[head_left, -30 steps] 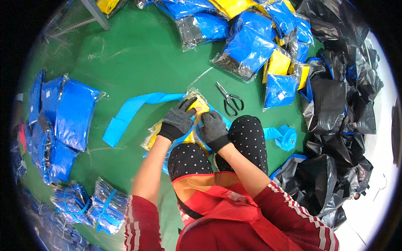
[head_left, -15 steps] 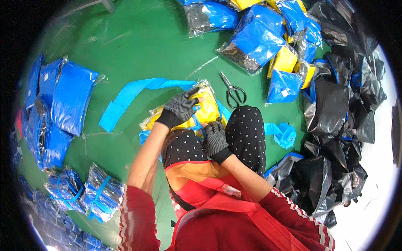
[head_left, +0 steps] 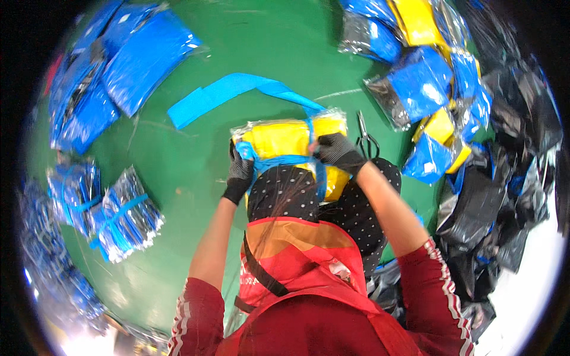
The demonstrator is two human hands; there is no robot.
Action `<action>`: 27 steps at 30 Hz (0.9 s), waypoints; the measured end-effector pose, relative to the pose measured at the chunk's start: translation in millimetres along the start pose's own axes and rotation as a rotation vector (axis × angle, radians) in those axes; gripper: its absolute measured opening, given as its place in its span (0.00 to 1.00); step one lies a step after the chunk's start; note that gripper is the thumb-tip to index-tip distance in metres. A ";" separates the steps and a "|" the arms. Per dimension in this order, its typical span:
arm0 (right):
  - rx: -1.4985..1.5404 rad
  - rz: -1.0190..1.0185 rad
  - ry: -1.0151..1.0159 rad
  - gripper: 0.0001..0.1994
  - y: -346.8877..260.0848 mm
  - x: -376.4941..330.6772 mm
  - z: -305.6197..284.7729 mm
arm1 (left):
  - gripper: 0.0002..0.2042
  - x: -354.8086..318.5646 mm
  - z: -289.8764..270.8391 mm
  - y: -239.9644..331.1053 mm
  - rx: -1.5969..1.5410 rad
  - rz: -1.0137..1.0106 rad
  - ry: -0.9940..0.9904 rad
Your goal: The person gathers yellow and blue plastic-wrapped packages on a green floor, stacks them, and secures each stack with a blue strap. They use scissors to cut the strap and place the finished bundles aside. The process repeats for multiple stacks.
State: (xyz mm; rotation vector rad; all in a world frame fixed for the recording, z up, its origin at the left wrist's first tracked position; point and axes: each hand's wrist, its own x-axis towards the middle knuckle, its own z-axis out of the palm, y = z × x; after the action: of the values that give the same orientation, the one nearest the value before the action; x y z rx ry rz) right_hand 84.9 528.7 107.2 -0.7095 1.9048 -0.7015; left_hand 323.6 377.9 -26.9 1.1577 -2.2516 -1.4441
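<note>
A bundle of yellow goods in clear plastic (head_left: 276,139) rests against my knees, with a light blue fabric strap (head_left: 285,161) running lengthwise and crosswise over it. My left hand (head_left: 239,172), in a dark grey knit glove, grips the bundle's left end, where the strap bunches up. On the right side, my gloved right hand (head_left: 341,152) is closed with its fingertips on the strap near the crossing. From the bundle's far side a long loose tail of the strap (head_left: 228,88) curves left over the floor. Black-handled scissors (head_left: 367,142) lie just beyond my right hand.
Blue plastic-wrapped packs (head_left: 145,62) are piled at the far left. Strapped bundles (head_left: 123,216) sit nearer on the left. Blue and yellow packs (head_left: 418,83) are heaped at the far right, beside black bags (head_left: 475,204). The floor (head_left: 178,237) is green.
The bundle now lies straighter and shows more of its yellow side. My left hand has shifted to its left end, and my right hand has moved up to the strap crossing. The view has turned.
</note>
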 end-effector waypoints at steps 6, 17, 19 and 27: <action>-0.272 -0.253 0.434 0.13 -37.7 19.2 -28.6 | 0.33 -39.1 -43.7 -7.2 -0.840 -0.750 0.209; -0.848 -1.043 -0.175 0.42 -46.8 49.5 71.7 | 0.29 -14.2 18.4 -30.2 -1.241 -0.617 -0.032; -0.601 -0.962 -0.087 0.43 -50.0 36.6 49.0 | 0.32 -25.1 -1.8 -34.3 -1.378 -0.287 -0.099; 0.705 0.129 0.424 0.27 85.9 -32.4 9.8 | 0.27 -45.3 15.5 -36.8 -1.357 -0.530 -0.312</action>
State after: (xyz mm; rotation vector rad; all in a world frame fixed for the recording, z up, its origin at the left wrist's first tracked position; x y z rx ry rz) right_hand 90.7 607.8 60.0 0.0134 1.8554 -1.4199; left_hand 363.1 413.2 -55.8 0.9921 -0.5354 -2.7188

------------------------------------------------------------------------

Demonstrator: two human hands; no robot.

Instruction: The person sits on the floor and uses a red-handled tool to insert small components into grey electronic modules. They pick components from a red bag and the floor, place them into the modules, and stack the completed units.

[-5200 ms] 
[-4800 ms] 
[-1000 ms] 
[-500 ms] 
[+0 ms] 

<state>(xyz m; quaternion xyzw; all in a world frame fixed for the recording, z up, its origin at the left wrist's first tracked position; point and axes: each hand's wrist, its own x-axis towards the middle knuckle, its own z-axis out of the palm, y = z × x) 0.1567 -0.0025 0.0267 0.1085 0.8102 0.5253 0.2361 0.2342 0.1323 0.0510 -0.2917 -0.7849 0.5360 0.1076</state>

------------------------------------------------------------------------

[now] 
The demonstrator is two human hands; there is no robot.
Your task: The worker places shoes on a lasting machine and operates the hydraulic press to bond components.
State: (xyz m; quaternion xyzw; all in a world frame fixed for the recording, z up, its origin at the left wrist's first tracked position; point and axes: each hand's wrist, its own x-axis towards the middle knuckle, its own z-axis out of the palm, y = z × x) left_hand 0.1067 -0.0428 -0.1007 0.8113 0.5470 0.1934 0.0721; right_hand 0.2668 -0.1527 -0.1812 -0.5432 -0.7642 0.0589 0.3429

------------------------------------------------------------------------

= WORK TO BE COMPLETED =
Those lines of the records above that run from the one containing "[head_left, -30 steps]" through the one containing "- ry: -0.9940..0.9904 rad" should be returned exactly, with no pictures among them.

= SOLUTION TO THE EXERCISE =
[head_left, -30 steps] 
[head_left, -15 steps] 
[head_left, +0 steps] 
The demonstrator is two human hands; there is no robot.
Action `<action>`: 27 steps at 30 Hz (0.9 s), waypoints; the measured end-effector pose, relative to the pose measured at the chunk's start: translation in millimetres along the start pose's own axes and rotation as a rotation vector (axis × angle, radians) in those axes; gripper: its absolute measured opening, given as its place in its span (0.00 to 1.00); step one lies a step after the chunk's start; note that gripper is the thumb-tip to index-tip distance in metres. A ";" separates the steps and a "|" the arms. Per dimension in this order, its typical span:
arm0 (right):
  - rx: -1.4985..1.5404 rad
  - rz: -1.0190..1.0185 rad
  - ry: -1.0151..1.0159 rad
  - gripper: 0.0001..0.1994
  - y: -346.8877..260.0848 mm
  - x: -376.4941..330.6772 mm
  - z: -305.6197..284.7729 mm
arm1 (left):
  - gripper: 0.0002..0.2042
  - x: -354.8086..318.5646 mm
  - z: -289.8764..270.8391 mm
  - y: -239.9644..331.1053 mm
  - rx: -1.5969..1.5410 rad
  - rz: -1.0137..1.0106 rad
  - ry: -0.9940..0.9904 rad

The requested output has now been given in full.